PROVIDED MATERIAL:
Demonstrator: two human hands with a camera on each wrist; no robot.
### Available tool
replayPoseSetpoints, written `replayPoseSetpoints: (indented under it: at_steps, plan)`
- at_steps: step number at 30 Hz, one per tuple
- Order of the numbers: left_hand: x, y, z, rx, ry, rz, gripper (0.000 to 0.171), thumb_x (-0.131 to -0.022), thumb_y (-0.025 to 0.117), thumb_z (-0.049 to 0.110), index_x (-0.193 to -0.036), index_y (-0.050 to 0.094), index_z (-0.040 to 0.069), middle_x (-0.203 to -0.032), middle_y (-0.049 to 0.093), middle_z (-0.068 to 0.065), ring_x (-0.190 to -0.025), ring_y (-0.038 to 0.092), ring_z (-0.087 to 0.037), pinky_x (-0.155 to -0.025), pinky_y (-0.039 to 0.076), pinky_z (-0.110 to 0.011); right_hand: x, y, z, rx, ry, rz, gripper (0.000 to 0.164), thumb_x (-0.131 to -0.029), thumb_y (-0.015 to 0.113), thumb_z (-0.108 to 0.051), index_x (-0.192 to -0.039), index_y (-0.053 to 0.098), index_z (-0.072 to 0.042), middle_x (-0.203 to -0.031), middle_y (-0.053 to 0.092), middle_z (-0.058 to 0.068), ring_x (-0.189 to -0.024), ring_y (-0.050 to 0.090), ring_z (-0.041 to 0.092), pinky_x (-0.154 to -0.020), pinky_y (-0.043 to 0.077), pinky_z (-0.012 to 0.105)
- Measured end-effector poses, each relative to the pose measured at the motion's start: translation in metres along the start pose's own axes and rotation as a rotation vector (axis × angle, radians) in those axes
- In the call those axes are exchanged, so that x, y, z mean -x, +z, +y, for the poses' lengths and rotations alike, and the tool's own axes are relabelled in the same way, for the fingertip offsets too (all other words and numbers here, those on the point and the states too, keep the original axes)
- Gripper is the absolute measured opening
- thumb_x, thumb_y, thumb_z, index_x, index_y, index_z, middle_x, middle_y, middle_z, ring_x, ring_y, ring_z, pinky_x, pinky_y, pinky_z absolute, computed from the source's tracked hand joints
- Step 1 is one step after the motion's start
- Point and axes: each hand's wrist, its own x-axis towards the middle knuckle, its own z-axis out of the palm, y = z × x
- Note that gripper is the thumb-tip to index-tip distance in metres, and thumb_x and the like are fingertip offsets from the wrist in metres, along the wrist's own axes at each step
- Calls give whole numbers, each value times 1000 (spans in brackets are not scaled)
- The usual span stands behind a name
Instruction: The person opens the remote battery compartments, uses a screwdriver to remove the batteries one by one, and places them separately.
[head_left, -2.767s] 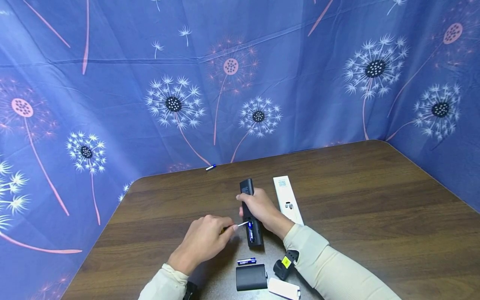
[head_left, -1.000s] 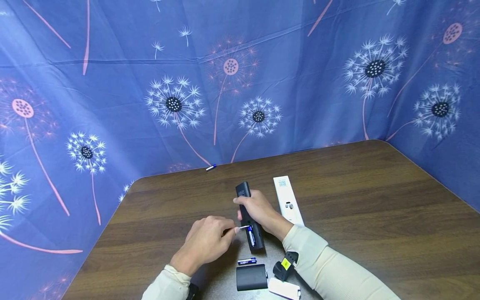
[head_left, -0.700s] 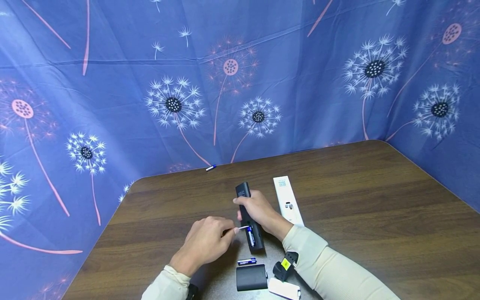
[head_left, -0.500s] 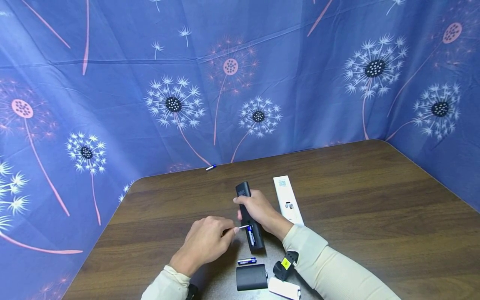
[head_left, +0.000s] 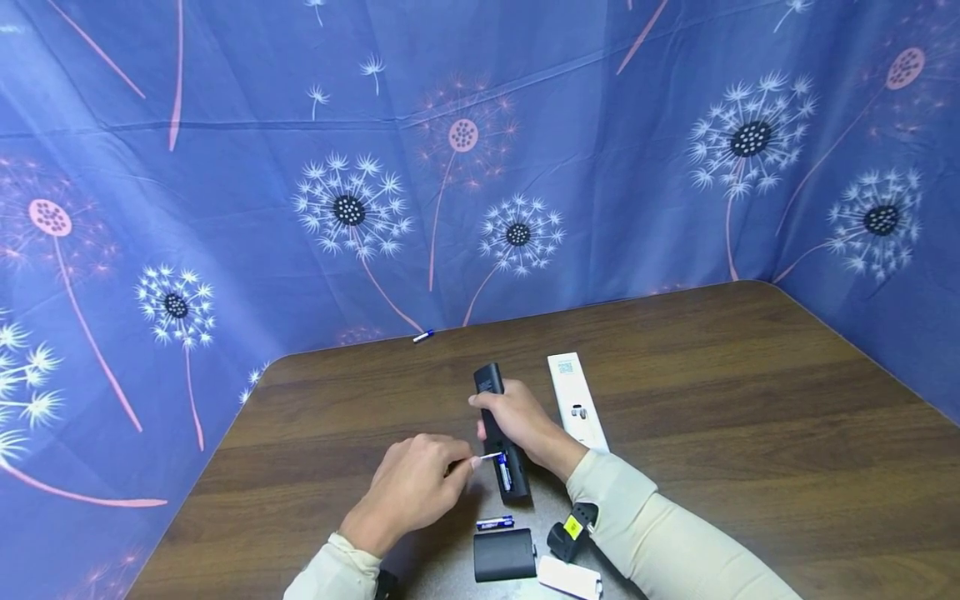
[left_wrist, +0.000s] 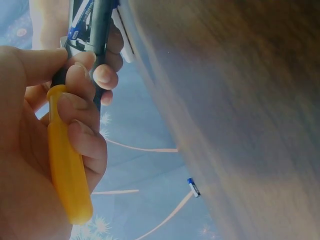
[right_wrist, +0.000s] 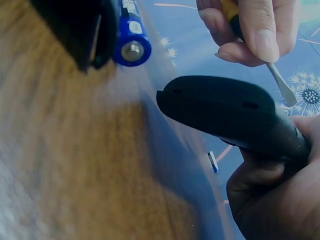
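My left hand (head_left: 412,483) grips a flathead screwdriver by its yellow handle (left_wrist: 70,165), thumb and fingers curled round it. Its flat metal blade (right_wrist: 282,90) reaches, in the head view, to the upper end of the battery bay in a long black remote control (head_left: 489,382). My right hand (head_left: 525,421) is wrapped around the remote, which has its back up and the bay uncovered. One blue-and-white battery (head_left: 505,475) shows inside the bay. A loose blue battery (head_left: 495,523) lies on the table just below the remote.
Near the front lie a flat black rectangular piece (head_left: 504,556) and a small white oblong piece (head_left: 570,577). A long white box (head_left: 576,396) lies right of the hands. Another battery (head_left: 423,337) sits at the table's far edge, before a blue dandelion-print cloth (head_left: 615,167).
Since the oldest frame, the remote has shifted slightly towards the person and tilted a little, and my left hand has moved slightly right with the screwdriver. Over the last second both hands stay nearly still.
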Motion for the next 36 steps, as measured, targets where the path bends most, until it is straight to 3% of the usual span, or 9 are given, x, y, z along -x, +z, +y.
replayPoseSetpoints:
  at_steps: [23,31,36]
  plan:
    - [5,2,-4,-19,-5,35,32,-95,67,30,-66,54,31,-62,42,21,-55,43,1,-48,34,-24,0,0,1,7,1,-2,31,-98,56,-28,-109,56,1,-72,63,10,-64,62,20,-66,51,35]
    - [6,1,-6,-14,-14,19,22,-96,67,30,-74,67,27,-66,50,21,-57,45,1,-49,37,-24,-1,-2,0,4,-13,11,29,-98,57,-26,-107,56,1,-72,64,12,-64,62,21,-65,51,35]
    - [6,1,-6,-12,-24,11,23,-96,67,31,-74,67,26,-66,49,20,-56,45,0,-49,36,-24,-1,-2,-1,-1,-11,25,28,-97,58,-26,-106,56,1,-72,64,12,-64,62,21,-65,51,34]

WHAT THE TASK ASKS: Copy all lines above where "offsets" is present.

RESULT:
- In the call those axes are exchanged, so that x, y, z mean -x, +z, +y, for the poses' lengths and rotations alike, and the tool's own axes are relabelled in the same way, for the fingertip offsets too (all other words and numbers here, those on the point and the states too, keep the original axes)
- Note that gripper is the thumb-tip to index-tip distance in metres, and thumb_x and the like are fingertip offsets from the wrist in metres, along the wrist's own axes at each step

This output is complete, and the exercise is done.